## What you will do:
Skip the pictures. Transcribe the rest of the data below without changing a word.

## Available data:

----------

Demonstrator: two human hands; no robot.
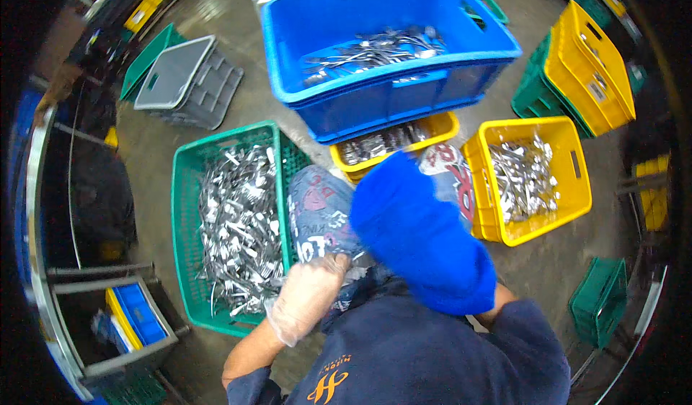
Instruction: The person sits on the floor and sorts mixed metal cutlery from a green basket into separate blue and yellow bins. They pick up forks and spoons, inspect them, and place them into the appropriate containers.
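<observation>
My left hand (309,294), in a clear plastic glove, is by my thigh at the near right edge of a green plastic crate (180,232). Its fingers are curled under, and whether they hold anything is hidden. The crate contains a heap of metal forks and other cutlery (240,224). A bright blue cloth (416,237) covers my right hand completely and lies across my lap; only the forearm (500,301) shows behind it. Beyond the cloth, a shallow yellow tray (448,129) holds more cutlery. To my right stands a yellow crate (573,205) with loose metal cutlery (523,178).
A large blue crate (394,99) with cutlery inside overhangs the yellow tray. A grey crate (203,94) stands at the far left, and a yellow crate (592,75) sits on green ones at the far right. A metal-framed rack (113,356) edges the near left.
</observation>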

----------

## Task output:
Demonstrator: two human hands; no robot.
Instruction: The person sits on the floor and sorts mixed metal cutlery from a green basket into separate blue and yellow bins. They pick up forks and spoons, inspect them, and place them into the appropriate containers.
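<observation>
My left hand (309,294), in a clear plastic glove, is by my thigh at the near right edge of a green plastic crate (180,232). Its fingers are curled under, and whether they hold anything is hidden. The crate contains a heap of metal forks and other cutlery (240,224). A bright blue cloth (416,237) covers my right hand completely and lies across my lap; only the forearm (500,301) shows behind it. Beyond the cloth, a shallow yellow tray (448,129) holds more cutlery. To my right stands a yellow crate (573,205) with loose metal cutlery (523,178).
A large blue crate (394,99) with cutlery inside overhangs the yellow tray. A grey crate (203,94) stands at the far left, and a yellow crate (592,75) sits on green ones at the far right. A metal-framed rack (113,356) edges the near left.
</observation>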

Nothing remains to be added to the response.